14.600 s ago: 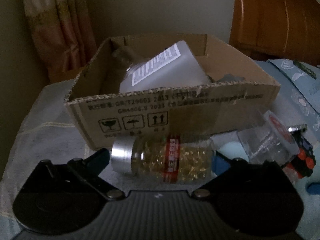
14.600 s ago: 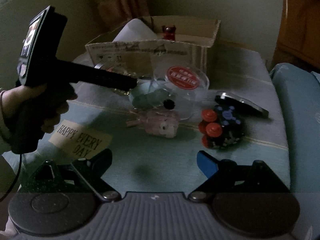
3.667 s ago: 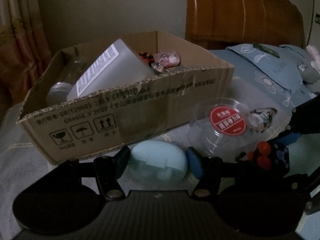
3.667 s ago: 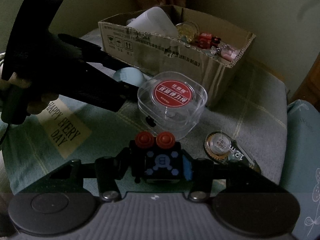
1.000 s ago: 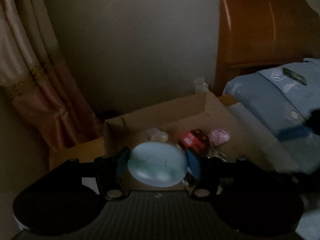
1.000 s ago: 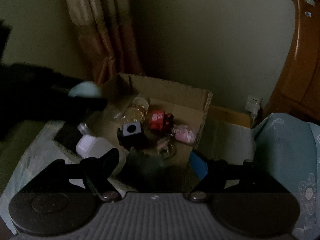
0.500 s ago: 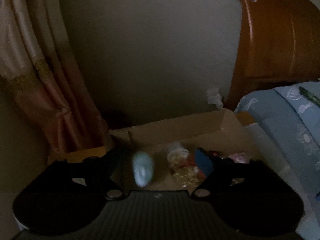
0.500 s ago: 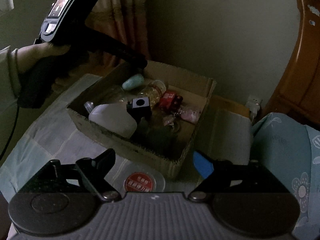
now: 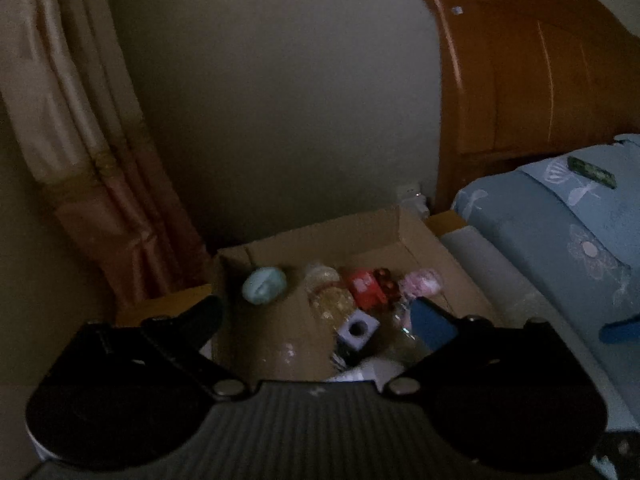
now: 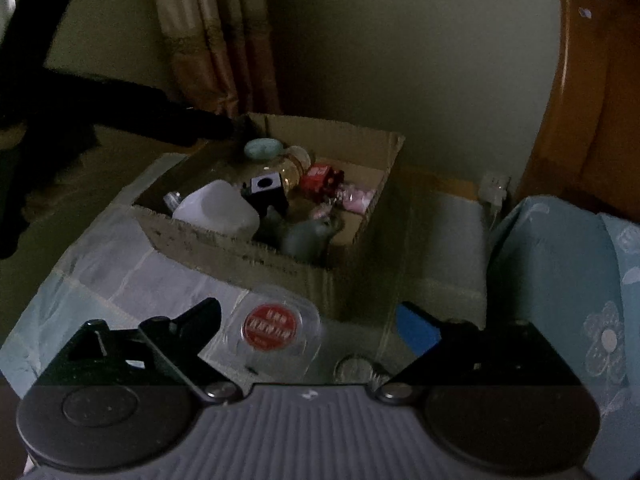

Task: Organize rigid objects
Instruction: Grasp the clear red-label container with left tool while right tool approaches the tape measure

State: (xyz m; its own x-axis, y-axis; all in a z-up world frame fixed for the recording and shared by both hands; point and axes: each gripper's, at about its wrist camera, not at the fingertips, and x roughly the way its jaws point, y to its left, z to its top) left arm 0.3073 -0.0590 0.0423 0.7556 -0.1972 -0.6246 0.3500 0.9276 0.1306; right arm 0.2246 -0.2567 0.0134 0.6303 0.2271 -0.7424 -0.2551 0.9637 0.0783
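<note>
1. Two drops just landed: the egg [image 9: 264, 290], which your left gripper [image 9: 316, 320] clamped a second ago, now lies at centre-left in the box [image 9: 320, 236]; the cube [image 9: 357, 329] sits right of it.
2. That leaves the clear case [image 10: 276, 330] and tape measure [image 10: 356, 368] outside, low in the right view.
3. Your left gripper's jaws are opening, empty, tilted down over the box.
4. Your right gripper [image 10: 308, 332] is opening too, empty, angled down above the case.

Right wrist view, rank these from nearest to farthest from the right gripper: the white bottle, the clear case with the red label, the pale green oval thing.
1. Clear case, on the cloth, just ahead of the right gripper.
2. White bottle, box's near-left corner.
3. Pale green oval, box's far-left end.
</note>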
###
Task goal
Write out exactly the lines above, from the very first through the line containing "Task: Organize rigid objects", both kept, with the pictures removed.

Response to the exercise
14.600 s ago: 
14.600 s ago: 
3.667 s ago: 
3.667 s ago: 
1.000 s ago: 
1.000 s ago: 
0.500 s ago: 
0.500 s ago: 
now: 
now: 

Task: Organize rigid objects

This exercise is done.